__What you will do__.
Beginning with the line below that contains "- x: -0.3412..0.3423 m" and ending with the line that contains "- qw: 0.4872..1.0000", copy every line exactly. Copy nothing else.

___ Given data

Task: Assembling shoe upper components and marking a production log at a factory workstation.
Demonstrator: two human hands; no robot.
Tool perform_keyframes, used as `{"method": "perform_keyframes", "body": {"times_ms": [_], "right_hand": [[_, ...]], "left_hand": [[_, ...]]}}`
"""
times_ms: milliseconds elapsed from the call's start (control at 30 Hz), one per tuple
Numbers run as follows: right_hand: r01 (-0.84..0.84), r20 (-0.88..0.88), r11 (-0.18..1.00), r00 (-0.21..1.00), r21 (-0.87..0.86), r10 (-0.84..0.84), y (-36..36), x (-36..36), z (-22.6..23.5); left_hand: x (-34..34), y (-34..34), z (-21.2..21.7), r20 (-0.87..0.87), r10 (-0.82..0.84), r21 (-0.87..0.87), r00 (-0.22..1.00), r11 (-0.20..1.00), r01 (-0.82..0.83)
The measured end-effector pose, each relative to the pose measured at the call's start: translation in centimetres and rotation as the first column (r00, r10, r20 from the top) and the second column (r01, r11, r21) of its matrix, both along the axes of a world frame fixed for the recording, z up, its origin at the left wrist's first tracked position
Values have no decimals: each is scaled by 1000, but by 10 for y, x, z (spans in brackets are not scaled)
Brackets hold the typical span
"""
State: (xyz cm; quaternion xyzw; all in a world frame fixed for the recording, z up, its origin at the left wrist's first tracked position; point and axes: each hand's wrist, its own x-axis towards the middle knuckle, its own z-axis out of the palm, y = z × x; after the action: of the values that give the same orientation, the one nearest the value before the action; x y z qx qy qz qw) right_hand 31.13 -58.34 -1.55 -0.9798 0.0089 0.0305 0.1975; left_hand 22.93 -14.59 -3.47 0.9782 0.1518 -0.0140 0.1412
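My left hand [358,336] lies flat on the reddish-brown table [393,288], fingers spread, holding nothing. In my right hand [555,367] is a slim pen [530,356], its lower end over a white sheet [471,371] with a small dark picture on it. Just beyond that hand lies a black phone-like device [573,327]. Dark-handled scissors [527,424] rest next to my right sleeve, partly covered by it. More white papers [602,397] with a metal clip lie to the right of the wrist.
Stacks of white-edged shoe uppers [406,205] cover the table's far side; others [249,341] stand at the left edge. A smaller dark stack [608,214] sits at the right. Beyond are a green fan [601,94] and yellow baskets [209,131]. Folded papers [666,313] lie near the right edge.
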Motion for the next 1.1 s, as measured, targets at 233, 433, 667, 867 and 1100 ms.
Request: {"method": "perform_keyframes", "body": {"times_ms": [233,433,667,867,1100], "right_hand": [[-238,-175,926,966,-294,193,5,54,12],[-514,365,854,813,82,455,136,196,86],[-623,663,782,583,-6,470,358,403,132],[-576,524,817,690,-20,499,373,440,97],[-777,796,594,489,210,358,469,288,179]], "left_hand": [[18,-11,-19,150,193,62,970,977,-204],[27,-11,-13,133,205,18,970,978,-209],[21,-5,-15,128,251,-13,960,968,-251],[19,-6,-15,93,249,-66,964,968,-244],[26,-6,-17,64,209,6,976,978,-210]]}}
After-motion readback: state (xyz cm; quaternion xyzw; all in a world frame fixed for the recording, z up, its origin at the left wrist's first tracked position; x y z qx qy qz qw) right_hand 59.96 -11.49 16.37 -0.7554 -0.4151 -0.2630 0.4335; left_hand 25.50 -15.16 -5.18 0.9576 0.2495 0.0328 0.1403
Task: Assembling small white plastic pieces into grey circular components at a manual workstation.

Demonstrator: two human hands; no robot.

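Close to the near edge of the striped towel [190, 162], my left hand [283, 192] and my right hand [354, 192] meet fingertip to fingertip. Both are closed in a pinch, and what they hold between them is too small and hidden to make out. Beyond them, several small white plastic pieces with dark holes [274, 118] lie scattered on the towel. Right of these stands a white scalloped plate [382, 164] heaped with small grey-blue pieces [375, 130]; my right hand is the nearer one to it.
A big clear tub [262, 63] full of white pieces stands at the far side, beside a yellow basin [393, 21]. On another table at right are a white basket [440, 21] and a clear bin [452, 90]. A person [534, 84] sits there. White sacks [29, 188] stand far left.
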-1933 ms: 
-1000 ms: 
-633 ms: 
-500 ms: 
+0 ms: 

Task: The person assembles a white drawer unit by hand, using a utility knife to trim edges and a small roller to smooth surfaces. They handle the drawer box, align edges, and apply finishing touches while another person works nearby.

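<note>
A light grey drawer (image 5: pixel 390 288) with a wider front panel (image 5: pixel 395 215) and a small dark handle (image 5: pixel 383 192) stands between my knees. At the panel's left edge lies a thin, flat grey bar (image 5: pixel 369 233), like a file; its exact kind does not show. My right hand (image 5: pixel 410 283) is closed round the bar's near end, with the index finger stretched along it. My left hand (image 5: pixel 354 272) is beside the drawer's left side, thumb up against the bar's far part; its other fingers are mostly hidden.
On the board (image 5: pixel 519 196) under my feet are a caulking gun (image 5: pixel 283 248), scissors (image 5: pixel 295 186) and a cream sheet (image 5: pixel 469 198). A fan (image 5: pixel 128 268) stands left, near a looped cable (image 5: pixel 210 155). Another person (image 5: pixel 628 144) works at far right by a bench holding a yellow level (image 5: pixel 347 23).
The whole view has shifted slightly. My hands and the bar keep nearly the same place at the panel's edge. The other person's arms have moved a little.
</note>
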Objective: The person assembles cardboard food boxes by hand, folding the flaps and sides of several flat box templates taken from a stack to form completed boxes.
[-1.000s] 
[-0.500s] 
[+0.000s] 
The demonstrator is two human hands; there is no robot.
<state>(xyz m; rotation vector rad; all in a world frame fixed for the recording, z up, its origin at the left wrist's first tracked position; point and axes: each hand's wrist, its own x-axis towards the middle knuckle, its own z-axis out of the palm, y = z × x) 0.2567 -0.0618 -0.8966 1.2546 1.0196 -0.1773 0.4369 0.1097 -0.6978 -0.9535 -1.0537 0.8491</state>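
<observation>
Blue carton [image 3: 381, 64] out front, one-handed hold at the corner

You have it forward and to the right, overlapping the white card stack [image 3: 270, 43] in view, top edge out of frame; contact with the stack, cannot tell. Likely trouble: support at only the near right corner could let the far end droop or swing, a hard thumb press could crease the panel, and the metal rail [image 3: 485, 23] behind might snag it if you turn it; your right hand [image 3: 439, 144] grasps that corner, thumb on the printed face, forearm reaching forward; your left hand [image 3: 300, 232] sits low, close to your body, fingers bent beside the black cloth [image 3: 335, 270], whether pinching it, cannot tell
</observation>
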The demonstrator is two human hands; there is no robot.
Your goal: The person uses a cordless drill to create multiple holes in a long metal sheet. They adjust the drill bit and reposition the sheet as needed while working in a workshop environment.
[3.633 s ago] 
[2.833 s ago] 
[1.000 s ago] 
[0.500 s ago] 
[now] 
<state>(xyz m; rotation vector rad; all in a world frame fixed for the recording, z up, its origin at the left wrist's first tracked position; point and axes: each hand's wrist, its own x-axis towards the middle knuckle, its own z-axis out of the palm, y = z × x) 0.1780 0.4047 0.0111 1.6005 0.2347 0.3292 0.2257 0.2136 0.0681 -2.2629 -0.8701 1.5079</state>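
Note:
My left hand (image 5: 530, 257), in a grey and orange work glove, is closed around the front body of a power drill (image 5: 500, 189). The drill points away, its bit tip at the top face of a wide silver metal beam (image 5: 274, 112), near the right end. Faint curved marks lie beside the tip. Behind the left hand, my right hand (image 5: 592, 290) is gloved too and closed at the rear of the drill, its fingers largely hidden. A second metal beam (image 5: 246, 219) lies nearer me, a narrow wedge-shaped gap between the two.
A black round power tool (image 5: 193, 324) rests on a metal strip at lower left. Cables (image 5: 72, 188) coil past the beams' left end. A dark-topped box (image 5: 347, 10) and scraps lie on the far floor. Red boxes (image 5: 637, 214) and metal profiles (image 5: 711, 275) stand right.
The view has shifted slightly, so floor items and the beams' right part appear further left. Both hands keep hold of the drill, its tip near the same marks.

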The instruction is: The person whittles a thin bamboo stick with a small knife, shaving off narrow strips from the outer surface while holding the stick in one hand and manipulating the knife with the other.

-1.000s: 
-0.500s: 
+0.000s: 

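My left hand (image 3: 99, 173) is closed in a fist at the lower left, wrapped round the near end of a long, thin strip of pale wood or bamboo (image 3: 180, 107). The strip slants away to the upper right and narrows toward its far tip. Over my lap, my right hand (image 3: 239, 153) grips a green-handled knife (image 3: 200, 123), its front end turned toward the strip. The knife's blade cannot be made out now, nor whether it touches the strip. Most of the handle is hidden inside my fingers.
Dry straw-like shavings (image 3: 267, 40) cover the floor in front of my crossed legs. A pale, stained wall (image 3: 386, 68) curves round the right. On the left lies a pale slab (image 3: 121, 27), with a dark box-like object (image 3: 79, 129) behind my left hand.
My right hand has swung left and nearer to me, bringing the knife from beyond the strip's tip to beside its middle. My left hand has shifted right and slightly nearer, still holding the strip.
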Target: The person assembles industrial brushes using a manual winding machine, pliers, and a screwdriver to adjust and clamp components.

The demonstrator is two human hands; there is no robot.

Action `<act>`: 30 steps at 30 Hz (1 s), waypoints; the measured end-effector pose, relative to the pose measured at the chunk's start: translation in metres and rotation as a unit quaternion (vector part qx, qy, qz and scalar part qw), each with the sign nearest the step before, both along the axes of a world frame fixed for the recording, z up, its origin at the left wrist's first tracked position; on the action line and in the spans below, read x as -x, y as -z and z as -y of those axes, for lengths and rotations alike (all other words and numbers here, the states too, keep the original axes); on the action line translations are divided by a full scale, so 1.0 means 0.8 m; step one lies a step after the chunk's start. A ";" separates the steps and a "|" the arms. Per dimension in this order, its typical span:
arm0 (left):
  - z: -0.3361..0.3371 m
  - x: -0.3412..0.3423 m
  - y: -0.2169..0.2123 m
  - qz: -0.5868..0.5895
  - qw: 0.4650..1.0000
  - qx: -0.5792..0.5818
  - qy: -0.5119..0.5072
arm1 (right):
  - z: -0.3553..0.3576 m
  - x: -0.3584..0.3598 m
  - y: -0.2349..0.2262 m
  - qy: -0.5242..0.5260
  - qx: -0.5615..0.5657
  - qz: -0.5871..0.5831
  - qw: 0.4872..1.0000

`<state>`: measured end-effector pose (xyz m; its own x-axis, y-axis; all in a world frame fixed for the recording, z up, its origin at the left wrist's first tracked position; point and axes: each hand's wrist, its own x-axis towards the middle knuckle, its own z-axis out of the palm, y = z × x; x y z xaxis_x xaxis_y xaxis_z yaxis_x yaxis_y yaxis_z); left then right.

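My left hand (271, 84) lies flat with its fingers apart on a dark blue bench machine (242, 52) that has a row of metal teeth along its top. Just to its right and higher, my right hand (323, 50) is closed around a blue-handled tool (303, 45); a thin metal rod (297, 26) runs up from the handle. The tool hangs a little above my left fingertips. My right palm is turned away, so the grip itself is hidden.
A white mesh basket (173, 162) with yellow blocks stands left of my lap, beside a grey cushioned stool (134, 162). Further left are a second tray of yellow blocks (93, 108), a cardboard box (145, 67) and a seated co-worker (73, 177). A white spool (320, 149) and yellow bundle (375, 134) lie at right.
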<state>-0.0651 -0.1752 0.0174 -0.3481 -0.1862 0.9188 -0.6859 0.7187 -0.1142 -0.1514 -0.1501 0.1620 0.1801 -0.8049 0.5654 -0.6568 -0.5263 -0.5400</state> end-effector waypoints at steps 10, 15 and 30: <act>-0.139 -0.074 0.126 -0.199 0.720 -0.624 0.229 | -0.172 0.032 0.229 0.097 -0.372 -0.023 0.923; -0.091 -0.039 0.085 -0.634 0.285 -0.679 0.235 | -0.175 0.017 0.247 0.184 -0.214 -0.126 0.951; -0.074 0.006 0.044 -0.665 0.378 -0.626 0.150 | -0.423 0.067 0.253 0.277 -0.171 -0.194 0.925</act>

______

__Exercise response__.
  - x: -0.3412..0.3423 m
  - y: -0.2169..0.2123 m
  - qz: -0.5868..0.5895
  - qw: 0.4650..1.0000
  - qx: -0.5792..0.5818
  - qy: -0.5119..0.5072
arm1 (right):
  - z: -0.3553..0.3576 m
  - x: -0.3584..0.3598 m
  - y: -0.2349..0.2262 m
  - qy: -0.5242..0.5260
  - qx: -0.5615..0.5657
  - qz: -0.5871..0.5831
  - qw: 0.4872..1.0000

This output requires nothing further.